Quote Originally Posted by sesorensen View Post
I have a few issues re GDX Robot.

As of 20 May 2011 the GDX Robot advocates for a RELATIVE STRONG BUY with LT strong positive edge (2.4%) but with a ST very weak positive edge (0.93%) leading to a statistical 3D LOSS and only 45.8% of cases positive after three days. In a previous forum note Billy states that the best bias should be +3% for buy trades and 3% for sell trades.

Q1: Is it possible to have an overview of a full spectrum of negative/positive edges both for LT and ST and an explanation/definition of different levels of edges, and what they may indicate for our trading? If it is explained in the Trading GDX report (pdf) from 8 May 2011 I am not able to read it correctly.

I noticed that Friday (20 May) there was a massive influx of Large Players intraday which turn around and ended at almost same MF level as for the day’s start. The price went up concurrently intraday by almost 1.5% - yet ended in only +0.25%.

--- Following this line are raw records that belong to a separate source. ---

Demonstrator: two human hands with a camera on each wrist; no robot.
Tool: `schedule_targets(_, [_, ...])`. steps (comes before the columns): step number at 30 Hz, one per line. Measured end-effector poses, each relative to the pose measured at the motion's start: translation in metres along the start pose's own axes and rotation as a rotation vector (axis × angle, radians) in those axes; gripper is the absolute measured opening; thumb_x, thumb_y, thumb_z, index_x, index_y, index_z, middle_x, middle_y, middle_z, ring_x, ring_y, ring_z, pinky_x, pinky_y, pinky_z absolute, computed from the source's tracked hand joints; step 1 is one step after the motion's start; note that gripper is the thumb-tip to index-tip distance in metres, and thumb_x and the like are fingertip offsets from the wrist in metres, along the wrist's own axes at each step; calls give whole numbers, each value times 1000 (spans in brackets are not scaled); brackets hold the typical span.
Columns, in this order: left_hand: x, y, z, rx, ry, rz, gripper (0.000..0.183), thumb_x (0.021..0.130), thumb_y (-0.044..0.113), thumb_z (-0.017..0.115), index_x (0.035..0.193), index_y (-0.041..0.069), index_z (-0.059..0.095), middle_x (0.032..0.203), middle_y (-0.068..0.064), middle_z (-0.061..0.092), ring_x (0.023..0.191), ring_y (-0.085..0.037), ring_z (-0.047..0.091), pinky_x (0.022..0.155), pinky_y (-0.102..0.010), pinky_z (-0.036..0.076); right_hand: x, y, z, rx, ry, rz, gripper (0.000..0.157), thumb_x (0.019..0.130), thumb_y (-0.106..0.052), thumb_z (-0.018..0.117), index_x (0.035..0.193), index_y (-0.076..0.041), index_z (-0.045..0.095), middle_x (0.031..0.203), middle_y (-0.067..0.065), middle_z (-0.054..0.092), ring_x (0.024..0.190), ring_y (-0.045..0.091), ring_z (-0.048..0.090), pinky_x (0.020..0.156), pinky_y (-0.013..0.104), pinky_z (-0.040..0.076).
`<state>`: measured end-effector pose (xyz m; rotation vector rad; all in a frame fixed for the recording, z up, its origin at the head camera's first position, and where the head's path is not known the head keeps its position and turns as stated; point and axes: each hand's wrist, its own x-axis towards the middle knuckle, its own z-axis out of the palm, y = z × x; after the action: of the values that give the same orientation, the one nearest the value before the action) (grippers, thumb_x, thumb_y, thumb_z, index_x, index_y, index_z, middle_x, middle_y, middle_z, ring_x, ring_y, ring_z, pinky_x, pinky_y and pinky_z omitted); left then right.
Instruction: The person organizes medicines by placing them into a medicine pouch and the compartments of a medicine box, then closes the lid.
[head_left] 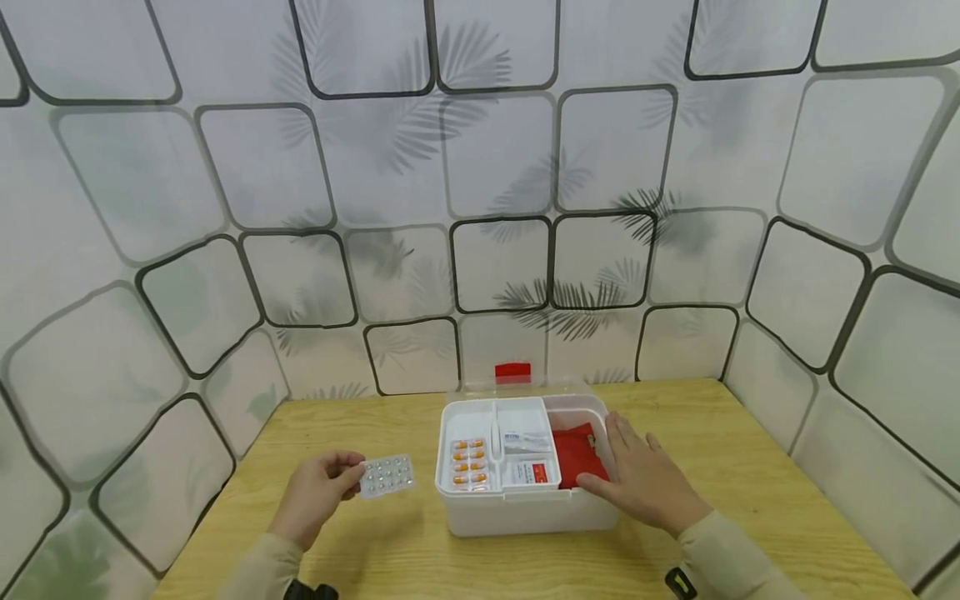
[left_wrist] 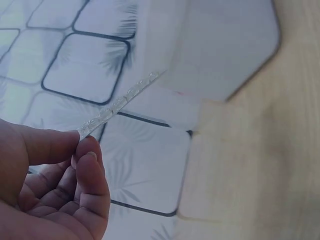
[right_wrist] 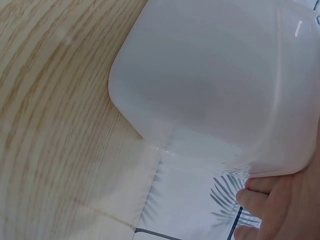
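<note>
Between thumb and fingers, my left hand (head_left: 317, 492) pinches a blister pack (head_left: 387, 476) of round silvery pills by its edge, above the table. Edge-on, the same blister pack (left_wrist: 120, 105) shows in the left wrist view. To its right stands a white medicine box (head_left: 532, 512) with its lid up. My right hand (head_left: 647, 477) rests on the box's right rim, fingers extended. Inside, a white tray (head_left: 491, 408) holds a blister pack of orange capsules (head_left: 470, 463) and small packets (head_left: 527, 442). A red pouch (head_left: 576, 454) lies in the right compartment, partly covered by the tray.
The clear lid (head_left: 555, 386) with a red latch (head_left: 513, 372) stands at the back of the box. Beneath everything is a wood-grain table (head_left: 390, 550). Patterned walls (head_left: 405, 275) rise along its back and both sides.
</note>
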<state>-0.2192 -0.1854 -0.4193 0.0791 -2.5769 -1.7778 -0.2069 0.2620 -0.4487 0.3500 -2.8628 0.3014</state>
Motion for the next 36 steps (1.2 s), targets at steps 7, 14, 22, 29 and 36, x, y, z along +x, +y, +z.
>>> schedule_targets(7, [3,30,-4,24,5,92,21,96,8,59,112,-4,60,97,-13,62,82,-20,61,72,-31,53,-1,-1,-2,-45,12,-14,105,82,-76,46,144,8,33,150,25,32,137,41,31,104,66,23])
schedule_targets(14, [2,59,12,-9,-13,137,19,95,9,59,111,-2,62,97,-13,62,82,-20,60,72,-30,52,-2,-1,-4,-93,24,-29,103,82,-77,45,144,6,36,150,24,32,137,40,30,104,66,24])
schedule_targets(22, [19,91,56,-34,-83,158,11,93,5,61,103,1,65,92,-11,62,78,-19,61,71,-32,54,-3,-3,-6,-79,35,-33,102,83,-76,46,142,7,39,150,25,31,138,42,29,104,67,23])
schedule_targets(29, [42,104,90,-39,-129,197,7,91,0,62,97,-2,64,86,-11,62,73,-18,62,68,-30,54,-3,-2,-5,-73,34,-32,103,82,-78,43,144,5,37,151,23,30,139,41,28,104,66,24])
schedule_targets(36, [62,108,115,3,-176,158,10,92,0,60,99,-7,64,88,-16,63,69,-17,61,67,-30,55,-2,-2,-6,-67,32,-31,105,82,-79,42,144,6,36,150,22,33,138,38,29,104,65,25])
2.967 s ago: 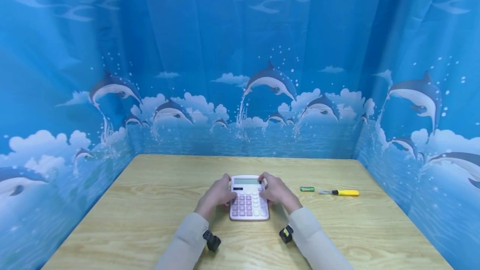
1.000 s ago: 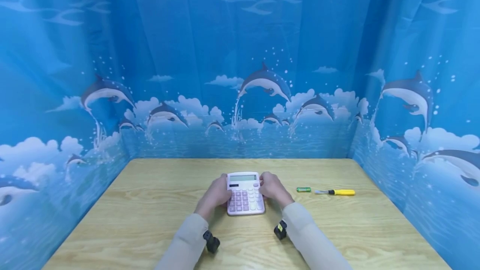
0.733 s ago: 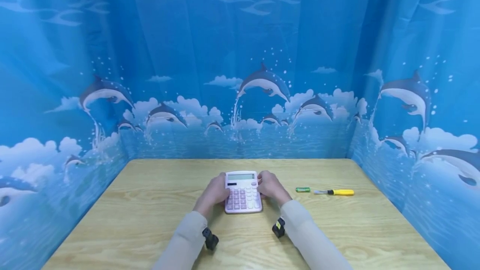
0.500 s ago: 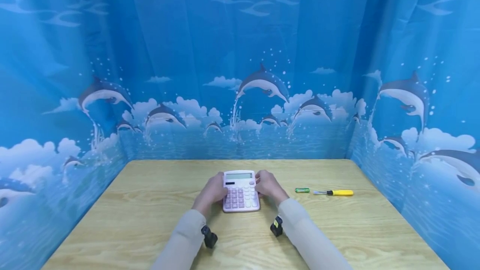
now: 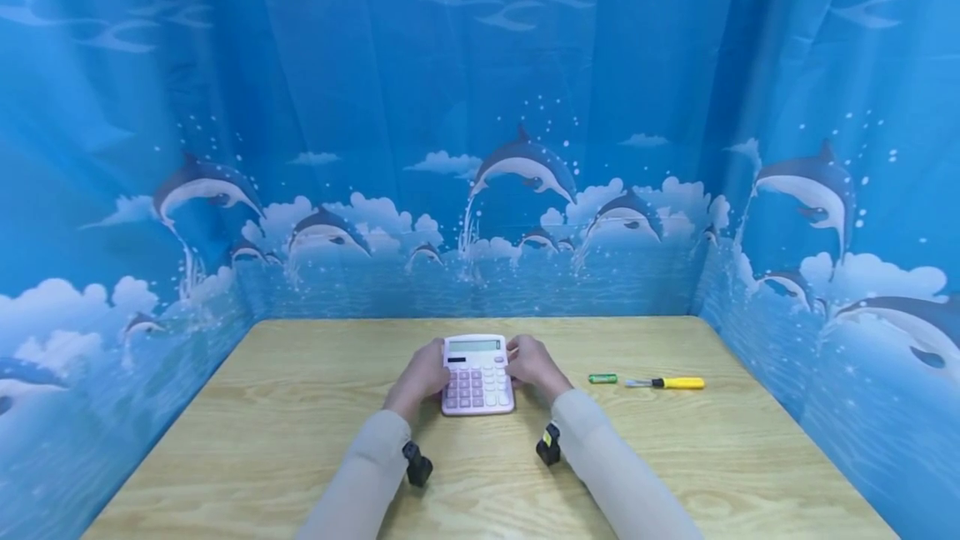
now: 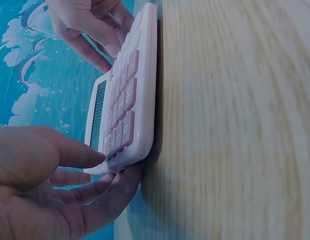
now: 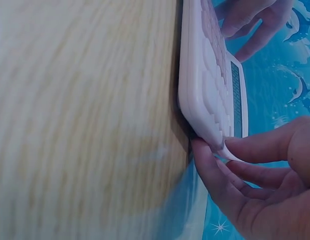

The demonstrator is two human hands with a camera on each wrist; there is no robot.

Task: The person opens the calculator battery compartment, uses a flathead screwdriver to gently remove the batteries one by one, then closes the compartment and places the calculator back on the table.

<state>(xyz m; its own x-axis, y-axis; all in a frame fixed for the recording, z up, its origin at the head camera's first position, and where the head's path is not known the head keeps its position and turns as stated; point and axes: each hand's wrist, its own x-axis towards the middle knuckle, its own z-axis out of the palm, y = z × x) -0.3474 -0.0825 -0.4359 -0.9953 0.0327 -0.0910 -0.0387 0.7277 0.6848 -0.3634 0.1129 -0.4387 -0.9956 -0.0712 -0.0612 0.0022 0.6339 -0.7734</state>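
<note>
A pink calculator (image 5: 477,377) with a grey display faces up near the middle of the table, close in front of the person. My left hand (image 5: 422,373) grips its left edge; in the left wrist view the thumb (image 6: 79,152) lies on the top face and other fingers reach under the side. On the opposite edge my right hand (image 5: 534,363) pinches the calculator, thumb above and a finger below, as the right wrist view shows. A dark shadow line runs under the case; whether it is fully lifted I cannot tell. The underside is hidden.
Right of the calculator a green battery (image 5: 603,378) lies on the wooden table (image 5: 300,440). Beside it is a screwdriver (image 5: 678,383) with a yellow handle. A blue dolphin-print curtain (image 5: 450,65) encloses the back and both sides.
Both hands have carried the calculator slightly left and away from the person in the head view. The view has shifted a little too. Its display now shows a digit at the right end.
</note>
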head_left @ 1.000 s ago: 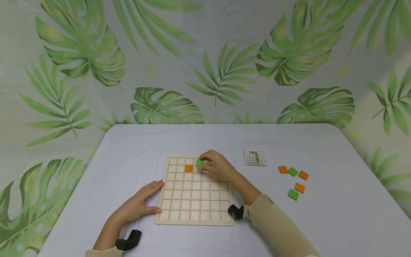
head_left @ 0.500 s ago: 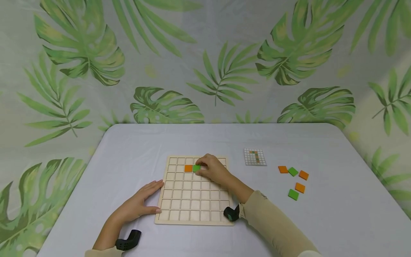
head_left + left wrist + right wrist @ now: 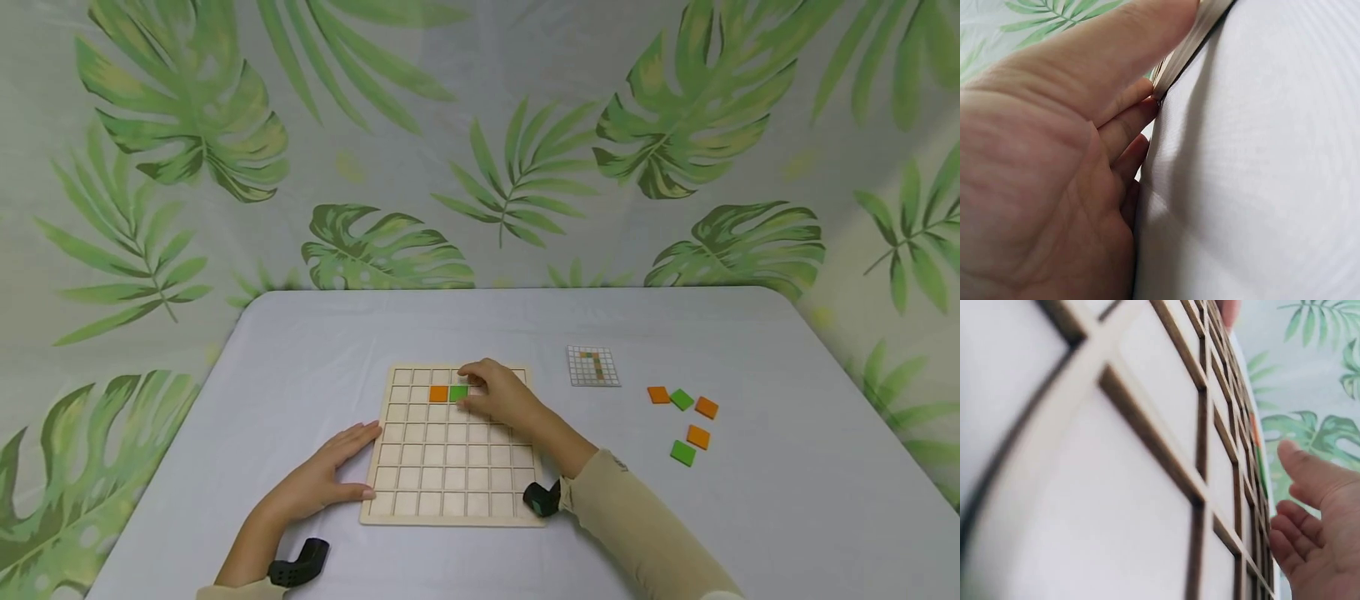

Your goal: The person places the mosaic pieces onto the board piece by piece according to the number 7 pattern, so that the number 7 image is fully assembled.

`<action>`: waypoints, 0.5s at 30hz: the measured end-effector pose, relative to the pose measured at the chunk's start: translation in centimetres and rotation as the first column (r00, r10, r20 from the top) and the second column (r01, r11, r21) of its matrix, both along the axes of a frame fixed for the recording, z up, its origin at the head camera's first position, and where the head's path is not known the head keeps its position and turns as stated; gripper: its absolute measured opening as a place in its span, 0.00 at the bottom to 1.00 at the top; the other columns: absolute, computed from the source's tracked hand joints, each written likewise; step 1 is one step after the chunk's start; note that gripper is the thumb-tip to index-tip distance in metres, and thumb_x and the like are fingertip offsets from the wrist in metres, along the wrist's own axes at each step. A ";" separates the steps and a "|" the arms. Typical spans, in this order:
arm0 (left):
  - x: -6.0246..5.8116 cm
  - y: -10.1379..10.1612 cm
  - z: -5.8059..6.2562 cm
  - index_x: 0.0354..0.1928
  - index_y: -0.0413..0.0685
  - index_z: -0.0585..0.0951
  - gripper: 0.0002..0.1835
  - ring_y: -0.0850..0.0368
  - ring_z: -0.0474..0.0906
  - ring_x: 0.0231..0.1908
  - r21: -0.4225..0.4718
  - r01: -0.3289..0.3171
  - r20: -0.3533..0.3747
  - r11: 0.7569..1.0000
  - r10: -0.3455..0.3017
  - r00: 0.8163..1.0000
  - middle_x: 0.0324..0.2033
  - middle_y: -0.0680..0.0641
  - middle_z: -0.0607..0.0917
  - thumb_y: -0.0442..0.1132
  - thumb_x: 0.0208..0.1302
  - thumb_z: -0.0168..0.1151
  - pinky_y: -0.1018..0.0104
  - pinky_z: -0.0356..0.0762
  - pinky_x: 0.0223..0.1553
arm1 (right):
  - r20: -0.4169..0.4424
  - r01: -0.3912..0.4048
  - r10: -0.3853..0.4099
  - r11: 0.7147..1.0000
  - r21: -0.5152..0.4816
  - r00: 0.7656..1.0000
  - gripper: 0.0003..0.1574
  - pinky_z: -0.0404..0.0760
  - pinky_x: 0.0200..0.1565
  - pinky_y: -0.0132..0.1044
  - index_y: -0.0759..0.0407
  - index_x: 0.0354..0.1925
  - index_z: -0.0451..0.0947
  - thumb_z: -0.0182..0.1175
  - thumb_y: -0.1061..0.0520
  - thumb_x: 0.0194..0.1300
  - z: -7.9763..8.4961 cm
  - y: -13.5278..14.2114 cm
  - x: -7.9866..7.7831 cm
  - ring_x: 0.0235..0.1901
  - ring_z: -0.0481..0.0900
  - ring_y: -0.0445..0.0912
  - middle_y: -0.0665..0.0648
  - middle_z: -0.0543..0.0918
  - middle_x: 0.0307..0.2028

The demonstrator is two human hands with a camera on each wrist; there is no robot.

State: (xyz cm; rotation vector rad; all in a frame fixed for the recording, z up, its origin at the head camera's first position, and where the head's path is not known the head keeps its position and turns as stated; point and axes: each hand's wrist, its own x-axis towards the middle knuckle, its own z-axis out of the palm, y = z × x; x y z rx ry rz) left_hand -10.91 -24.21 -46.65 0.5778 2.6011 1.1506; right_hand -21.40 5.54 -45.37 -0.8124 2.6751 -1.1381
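Observation:
A wooden grid board [image 3: 435, 479] lies on the table, with an orange square tile [image 3: 438, 393] in its second row from the back. Right beside that one, a green square tile [image 3: 458, 393] sits flat in the neighbouring cell. My right hand [image 3: 504, 396] hovers over the green tile with thumb and fingers spread apart. In the right wrist view the thumb and fingers of this hand [image 3: 1329, 531] hold nothing. Along the board's left edge, my left hand [image 3: 322, 473] rests with fingers extended; the left wrist view shows its fingers [image 3: 1124, 128] touching the board's side.
To the right of the board lies a small pattern card [image 3: 592, 367] showing a grid with coloured squares. Several loose tiles are further right, among them an orange tile [image 3: 698, 437] and a green tile [image 3: 682, 453]. A leaf-print cloth [image 3: 510, 183] hangs behind the table.
My right hand has moved the green tile left and nearer, into the cell beside the orange tile, then let go of it. My left hand has stayed at the board's edge.

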 end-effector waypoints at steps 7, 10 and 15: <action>0.0 -0.1 -0.1 0.67 0.47 0.58 0.49 0.42 0.43 0.65 0.007 0.004 -0.009 1.000 -0.004 1.000 0.66 0.46 0.56 0.55 0.44 0.67 0.40 0.42 0.60 | -0.015 -0.050 0.049 0.990 -0.130 0.999 0.36 0.70 0.51 0.46 0.61 0.58 0.67 0.64 0.51 0.54 2.7 2.2 0.7 0.51 0.69 0.52 0.58 0.72 0.51; 0.0 -0.2 -0.2 0.67 0.46 0.58 0.49 0.42 0.44 0.65 0.003 0.005 -0.017 1.000 -0.005 1.000 0.66 0.46 0.57 0.56 0.44 0.67 0.40 0.43 0.59 | -0.060 -0.037 0.029 0.990 -0.135 0.998 0.37 0.69 0.52 0.49 0.56 0.59 0.67 0.64 0.47 0.52 3.7 4.0 1.0 0.53 0.68 0.50 0.53 0.71 0.54; -0.1 -0.2 -0.2 0.67 0.47 0.58 0.49 0.42 0.44 0.65 0.000 0.006 -0.015 1.000 -0.006 1.000 0.66 0.46 0.57 0.56 0.44 0.67 0.40 0.43 0.60 | -0.136 0.020 -0.037 0.992 -0.127 0.990 0.38 0.68 0.52 0.51 0.53 0.60 0.66 0.65 0.47 0.51 4.5 7.9 1.6 0.55 0.66 0.51 0.51 0.69 0.56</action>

Q2: What could be an explanation for such a relative dramatic in-and-out move?

Best
Sorensen
Sorensen,
The answer to your first question is in the GDX Report on pages 21 and 22. http://www.effectivevolume.eu/conten...rading_GDX.pdf
In the past 44 months, the Robot found 42 strong buy/short signals, (over the threshold of 3% bias)
with an average return of about 6% per trade that on average lasted 9 trading days. These are times of great low-risk opportunities. The current 10D bias of 2.4% is "relatively" strong for the 10D horizon, but the 3D weak bias (0.93%) tells you not to expect miracles in the very short term. On a side note, GDX is holding just above its yearly pivot - or equilibrium- price, but is pressured down by the 200-day moving average, so I would not be surprised if we see some more consolidation before a retest and potential victory over the 200 dma.

For your second question, Pascal is much better qualified than me. But I have learned long ago never to draw any conclusion from strange behaviors on opex days.